## WORK TO BE COMPLETED
All lines from the top of the records below through the line holding "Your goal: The", and only those, should be printed exactly, minus the pictures.

## PROVIDED INFORMATION
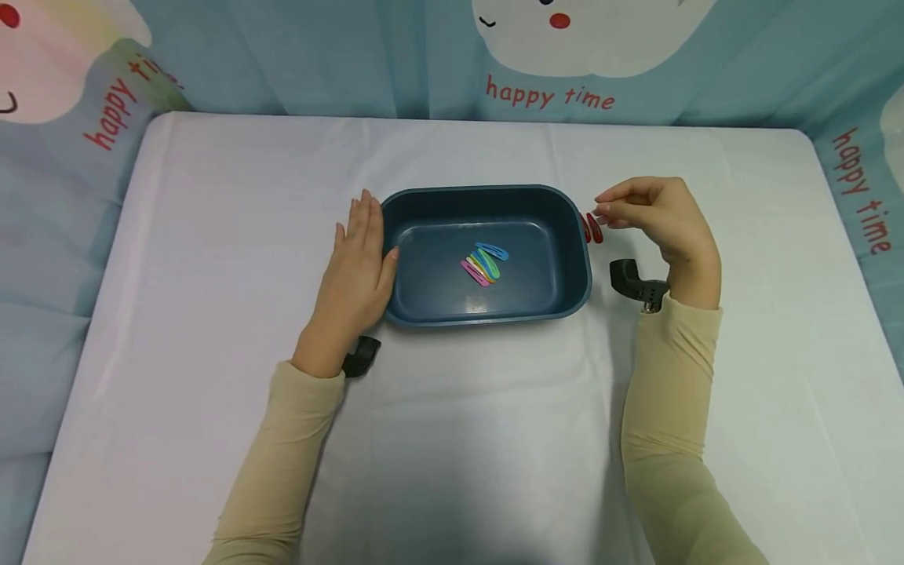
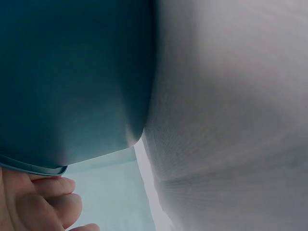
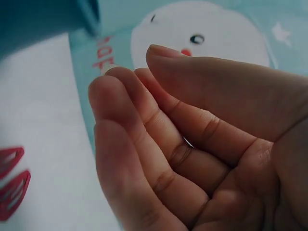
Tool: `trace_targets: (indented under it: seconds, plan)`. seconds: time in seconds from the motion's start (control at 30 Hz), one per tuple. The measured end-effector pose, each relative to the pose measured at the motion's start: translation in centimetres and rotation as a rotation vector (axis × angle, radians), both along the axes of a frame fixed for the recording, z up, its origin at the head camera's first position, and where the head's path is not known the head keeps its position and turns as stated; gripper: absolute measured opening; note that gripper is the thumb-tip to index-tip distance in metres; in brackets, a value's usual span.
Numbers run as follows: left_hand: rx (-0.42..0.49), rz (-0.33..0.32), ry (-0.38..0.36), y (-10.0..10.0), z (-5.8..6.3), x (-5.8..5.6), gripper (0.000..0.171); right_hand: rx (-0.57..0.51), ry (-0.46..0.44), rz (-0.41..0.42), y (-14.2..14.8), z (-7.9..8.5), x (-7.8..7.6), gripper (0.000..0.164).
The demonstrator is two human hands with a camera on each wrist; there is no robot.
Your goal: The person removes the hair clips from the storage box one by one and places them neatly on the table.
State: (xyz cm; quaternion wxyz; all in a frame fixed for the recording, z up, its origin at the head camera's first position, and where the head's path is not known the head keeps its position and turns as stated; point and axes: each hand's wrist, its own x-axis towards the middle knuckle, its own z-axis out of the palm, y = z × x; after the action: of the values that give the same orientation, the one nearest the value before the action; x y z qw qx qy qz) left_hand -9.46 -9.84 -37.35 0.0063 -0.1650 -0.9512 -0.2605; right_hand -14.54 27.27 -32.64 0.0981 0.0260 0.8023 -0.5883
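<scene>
A dark blue-green rectangular tub (image 1: 487, 317) stands on the white-covered table. Inside it lie several snap hair clips (image 1: 484, 263) in blue, green, yellow and pink, bunched near the middle. My left hand (image 1: 359, 263) rests along the tub's left side with straight fingers, its thumb over the rim; the left wrist view shows the tub's outer wall (image 2: 77, 86) close up. Just past the tub's right end, two red hair clips (image 1: 595, 227) lie on the table. Beside them my right hand (image 1: 653, 212) hovers, fingers loosely bent and nothing visible between thumb and fingertips.
White cloth (image 1: 480, 439) covers the table. A blue curtain (image 1: 339, 55) with cartoon clouds and red lettering hangs behind the far edge and around both sides. Black wrist mounts (image 1: 639, 284) stick out at both cuffs.
</scene>
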Motion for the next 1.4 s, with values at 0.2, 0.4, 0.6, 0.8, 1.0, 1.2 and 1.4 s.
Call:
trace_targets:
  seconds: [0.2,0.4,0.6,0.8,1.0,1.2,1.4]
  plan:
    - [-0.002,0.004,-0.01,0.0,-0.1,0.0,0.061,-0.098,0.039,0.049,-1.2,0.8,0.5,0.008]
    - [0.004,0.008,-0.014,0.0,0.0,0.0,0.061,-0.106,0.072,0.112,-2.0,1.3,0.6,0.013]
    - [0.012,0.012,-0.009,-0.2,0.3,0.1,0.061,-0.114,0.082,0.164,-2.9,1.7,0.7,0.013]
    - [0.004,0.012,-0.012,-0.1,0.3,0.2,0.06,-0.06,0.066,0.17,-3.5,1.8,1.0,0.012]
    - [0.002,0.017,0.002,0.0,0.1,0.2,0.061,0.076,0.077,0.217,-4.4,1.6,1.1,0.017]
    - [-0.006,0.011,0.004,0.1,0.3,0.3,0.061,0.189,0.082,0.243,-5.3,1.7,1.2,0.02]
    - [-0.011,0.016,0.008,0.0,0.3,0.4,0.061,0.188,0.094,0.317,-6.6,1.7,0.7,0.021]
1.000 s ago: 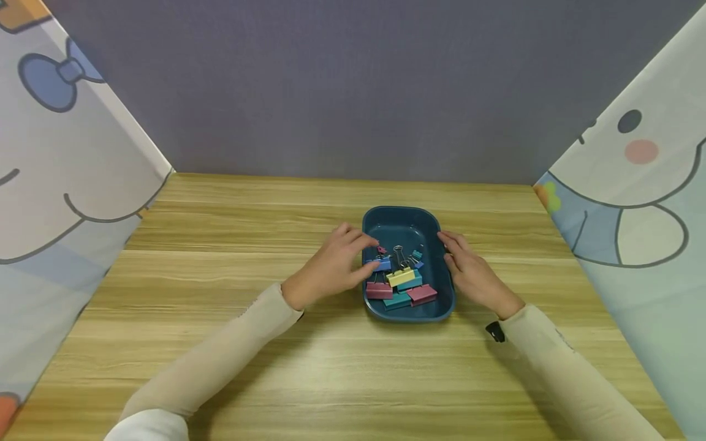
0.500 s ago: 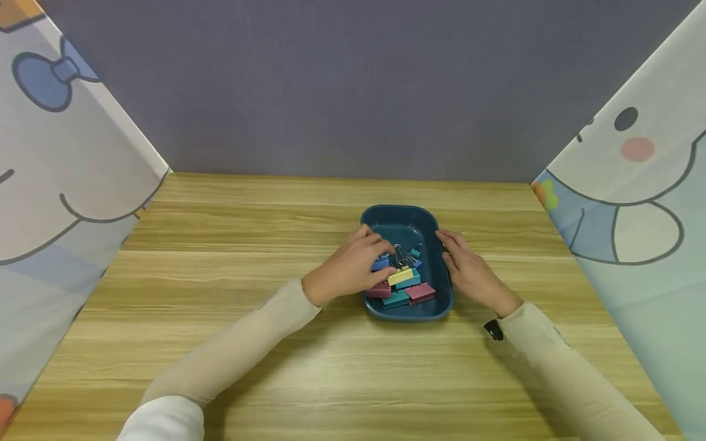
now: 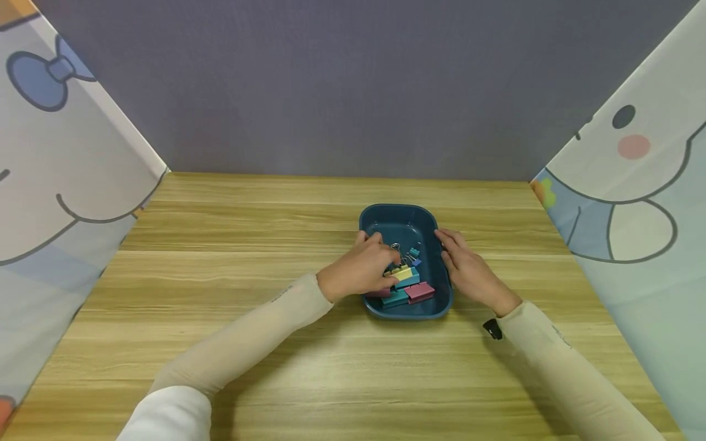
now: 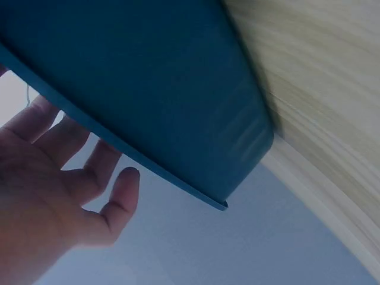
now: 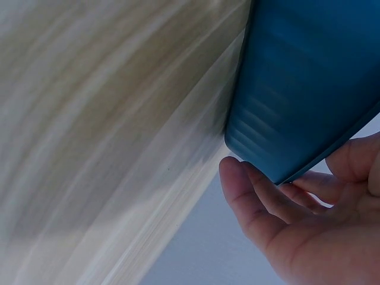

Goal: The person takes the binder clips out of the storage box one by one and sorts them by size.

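Note:
In the head view, a dark blue tray holds several binder clips in different colours and sizes. My left hand reaches over its left rim, fingers bent and thumb apart, right at a yellow binder clip. The left wrist view has the left hand with fingertips hidden behind the tray wall and the thumb visible above the rim. At the tray's right side, my right hand rests extended fingers on the rim and wall. A pink binder clip and a teal one lie near the front.
The tray stands on a wood-grain table. A grey partition rises behind it, with cartoon-printed panels at left and right. Small blue and teal clips lie by the tray's right wall.
My left hand has moved right, from the tray's left rim to over the clips, now covering the blue clip. The right hand stays against the tray.

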Demonstrator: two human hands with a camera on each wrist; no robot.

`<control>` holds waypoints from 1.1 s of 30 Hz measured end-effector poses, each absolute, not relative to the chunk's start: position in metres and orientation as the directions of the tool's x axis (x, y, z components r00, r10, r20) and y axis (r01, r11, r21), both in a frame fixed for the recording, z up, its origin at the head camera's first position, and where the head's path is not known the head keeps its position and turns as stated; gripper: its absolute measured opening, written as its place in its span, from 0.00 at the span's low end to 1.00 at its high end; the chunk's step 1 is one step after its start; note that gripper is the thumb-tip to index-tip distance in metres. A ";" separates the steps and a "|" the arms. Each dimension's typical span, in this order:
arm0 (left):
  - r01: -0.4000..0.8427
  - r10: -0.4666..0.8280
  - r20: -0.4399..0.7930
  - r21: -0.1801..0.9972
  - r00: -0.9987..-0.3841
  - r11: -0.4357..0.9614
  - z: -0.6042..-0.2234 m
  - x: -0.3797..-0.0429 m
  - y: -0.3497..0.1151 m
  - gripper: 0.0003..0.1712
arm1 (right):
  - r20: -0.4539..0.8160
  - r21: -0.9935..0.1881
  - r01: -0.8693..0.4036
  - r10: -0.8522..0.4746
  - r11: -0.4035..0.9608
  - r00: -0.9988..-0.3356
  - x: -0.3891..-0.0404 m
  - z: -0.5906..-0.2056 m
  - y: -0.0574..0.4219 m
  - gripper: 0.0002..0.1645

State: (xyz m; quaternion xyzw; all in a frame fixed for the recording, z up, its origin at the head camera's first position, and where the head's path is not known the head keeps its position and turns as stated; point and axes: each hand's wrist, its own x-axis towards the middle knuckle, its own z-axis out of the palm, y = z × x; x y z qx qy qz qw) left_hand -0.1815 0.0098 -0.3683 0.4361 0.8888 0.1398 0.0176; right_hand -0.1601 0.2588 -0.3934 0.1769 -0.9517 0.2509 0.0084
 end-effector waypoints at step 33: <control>0.739 0.770 -0.046 0.250 -0.637 0.626 -0.384 -0.189 0.023 0.09 | 0.102 -0.478 -0.345 -0.339 0.808 -0.935 -0.160 -0.395 0.258 0.28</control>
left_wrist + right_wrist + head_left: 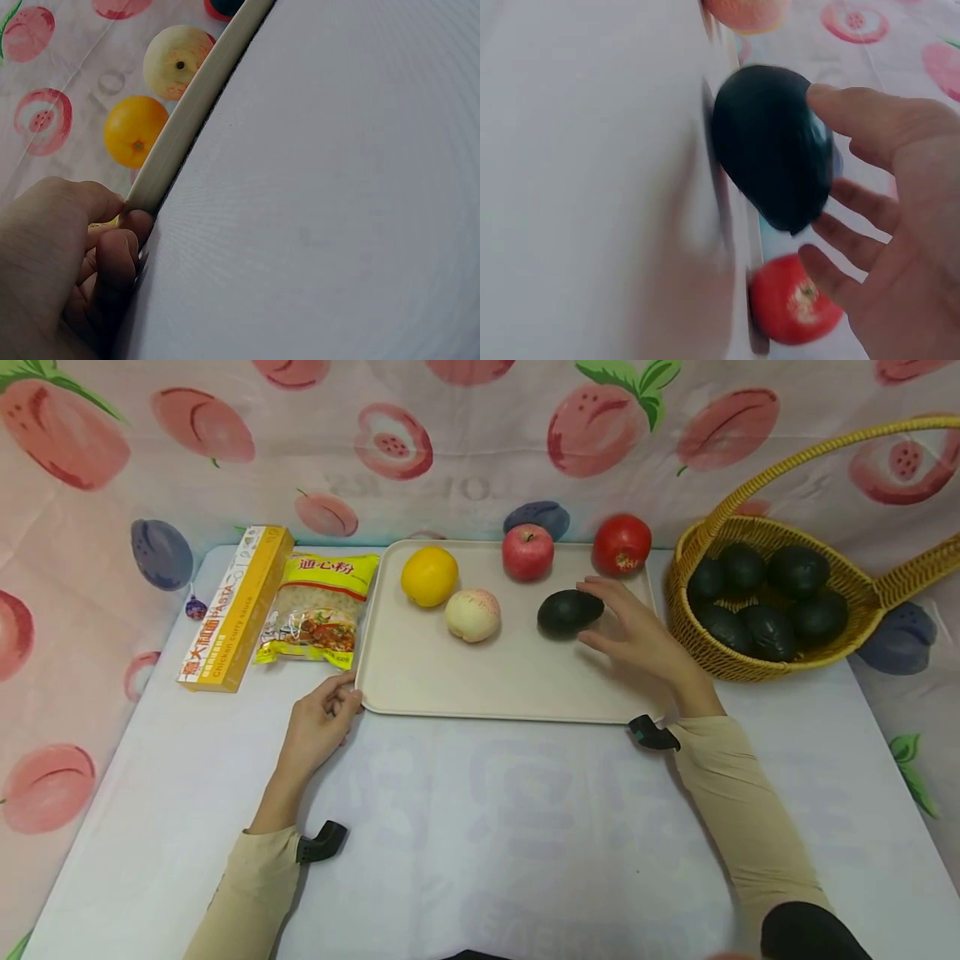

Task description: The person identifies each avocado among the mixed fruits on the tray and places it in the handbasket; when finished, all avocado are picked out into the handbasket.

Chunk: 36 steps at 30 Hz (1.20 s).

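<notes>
A dark avocado (570,614) lies on the right half of a beige tray (480,685). My right hand (637,631) is at the avocado's right end, fingers spread and loosely bent to either side of it. In the right wrist view the thumb tip overlaps the edge of the avocado (772,146), and the other fingers of the hand (907,202) reach behind its narrow end. At the tray's front left corner, my left hand (322,718) pinches the rim. The left wrist view shows fingertips of that hand (67,255) at the tray rim (176,135).
On the tray also sit an orange (430,576), a pale peach (472,615), a pink-red apple (528,552) and a red round fruit (622,545). A handled wicker basket (678,610) with several avocados stands right. Left are a pasta box (236,610) and a yellow food bag (318,610).
</notes>
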Motion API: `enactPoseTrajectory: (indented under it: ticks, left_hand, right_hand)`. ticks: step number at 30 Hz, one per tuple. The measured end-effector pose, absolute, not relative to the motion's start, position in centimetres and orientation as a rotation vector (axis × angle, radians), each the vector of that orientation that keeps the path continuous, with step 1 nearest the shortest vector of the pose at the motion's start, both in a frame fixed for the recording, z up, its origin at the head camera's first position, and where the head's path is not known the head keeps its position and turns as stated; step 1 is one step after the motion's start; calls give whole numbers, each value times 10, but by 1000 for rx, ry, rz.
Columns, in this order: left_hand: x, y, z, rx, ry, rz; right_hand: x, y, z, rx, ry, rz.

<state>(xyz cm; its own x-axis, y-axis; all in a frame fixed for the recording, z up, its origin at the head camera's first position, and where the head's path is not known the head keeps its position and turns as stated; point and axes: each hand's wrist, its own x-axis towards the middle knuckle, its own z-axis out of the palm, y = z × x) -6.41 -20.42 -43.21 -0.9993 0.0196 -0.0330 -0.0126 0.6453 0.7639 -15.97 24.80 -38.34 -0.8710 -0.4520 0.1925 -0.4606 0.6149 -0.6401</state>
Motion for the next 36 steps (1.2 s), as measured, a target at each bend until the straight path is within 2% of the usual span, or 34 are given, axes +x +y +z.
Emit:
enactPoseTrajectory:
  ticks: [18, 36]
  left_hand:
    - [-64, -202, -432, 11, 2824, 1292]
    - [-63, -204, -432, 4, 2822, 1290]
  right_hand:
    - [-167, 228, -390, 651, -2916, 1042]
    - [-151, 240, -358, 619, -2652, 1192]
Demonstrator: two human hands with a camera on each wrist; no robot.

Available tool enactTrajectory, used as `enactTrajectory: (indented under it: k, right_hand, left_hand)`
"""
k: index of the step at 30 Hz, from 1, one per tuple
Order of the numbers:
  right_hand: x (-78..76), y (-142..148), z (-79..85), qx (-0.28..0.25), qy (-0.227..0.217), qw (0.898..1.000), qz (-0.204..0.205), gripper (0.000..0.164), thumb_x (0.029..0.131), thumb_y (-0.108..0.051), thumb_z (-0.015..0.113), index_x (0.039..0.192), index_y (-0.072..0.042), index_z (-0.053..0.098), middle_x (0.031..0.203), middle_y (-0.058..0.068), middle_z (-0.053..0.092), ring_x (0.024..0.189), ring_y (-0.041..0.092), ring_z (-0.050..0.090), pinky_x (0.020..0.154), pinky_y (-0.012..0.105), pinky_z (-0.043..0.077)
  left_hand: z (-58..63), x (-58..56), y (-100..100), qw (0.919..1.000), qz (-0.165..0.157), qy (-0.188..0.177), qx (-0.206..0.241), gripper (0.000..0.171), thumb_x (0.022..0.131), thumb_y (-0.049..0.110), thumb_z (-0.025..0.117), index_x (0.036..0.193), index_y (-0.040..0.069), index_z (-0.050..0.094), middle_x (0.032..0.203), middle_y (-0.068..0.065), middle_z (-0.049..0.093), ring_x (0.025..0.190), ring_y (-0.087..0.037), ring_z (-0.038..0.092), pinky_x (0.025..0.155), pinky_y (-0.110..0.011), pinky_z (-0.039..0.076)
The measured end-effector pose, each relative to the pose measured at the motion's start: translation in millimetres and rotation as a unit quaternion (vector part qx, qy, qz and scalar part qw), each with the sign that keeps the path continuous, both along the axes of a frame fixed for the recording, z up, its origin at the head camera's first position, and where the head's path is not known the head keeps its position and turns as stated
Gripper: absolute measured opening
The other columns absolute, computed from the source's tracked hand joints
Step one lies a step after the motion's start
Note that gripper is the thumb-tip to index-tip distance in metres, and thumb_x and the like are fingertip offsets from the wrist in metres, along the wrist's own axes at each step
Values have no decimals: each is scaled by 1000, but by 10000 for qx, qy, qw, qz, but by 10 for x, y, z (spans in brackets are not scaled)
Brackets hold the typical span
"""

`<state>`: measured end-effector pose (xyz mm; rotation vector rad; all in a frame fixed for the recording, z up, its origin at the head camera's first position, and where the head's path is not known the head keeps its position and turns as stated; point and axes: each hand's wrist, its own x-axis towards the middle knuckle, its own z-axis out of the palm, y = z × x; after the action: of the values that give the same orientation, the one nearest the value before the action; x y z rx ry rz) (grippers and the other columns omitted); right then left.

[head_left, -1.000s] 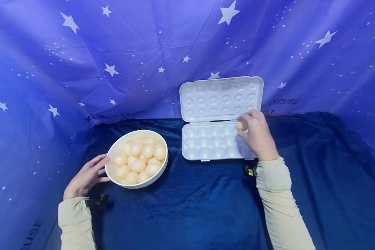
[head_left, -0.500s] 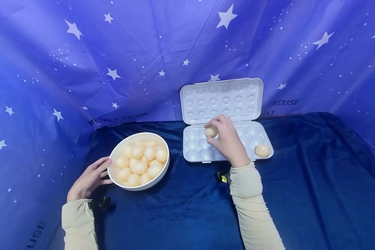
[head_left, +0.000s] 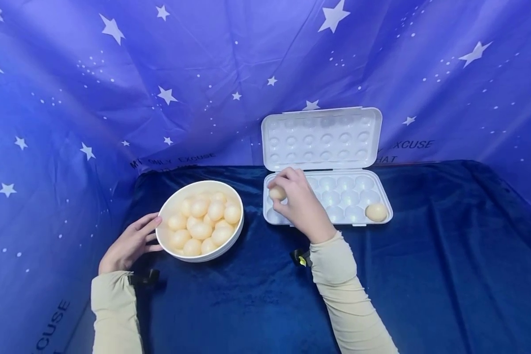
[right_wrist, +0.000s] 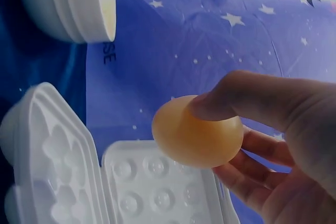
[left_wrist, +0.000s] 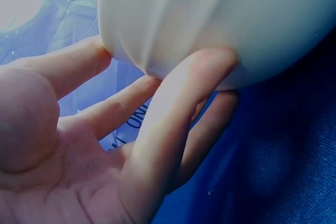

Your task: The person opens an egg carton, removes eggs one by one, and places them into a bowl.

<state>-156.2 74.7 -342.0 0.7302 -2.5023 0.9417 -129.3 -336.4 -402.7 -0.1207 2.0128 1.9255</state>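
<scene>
In the head view my right hand [head_left: 300,202] pinches an egg [head_left: 277,193] over the left end of the egg tray [head_left: 331,222]. Thumb and fingers are on either side of the egg [right_wrist: 194,132] in the right wrist view. Another egg [head_left: 376,213] sits in the tray's front right hollow; my hand hides some hollows at the left. To the left stands a white bowl [head_left: 239,231] of pale eggs [head_left: 200,230]. My left hand [head_left: 130,244] touches the bowl's left side, its extended fingertips against the outer wall [left_wrist: 273,30] in the left wrist view.
The tray's dimpled lid [head_left: 322,139] is raised at the back, hinged to the tray. Dark blue cloth [head_left: 230,300] covers the table. A purple-blue curtain [head_left: 203,83] with white stars hangs right behind it.
My right hand, with an egg, has moved left from the tray's right end to its left end. The egg at the front right came into view. My left hand stays at the bowl.
</scene>
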Motion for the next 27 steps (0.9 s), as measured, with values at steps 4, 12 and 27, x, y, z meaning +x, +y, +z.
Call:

## WRITTEN REPLY
Tool: `trace_targets: (indented under it: seconds, plan)`. seconds: time in seconds from the motion's start (control at 30 Hz), one per tuple. The measured end-effector pose, each relative to the pose measured at the motion's start: translation in centimetres and rotation as a rotation vector (axis × angle, radians), both along the axes of a frame fixed for the recording, z up, its origin at the head camera's first position, and where the head's path is not known the head keeps its position and turns as stated; gripper: absolute measured opening; note that gripper is the thumb-tip to index-tip distance in metres; in brackets, a value's usual span.
Numbers run as follows: left_hand: rx (-0.42..0.49), rz (-0.33..0.32), ry (-0.38..0.36), y (-10.0..10.0), z (-5.8..6.3), x (-5.8..5.6), gripper (0.000..0.171); right_hand: rx (-0.57..0.51), ry (-0.46..0.44), rz (-0.41..0.42), y (-14.2..14.8), z (-7.9..8.5), x (-7.8..7.6), gripper (0.000..0.164).
The demonstrator is two human hands with a camera on each wrist; there is no robot.
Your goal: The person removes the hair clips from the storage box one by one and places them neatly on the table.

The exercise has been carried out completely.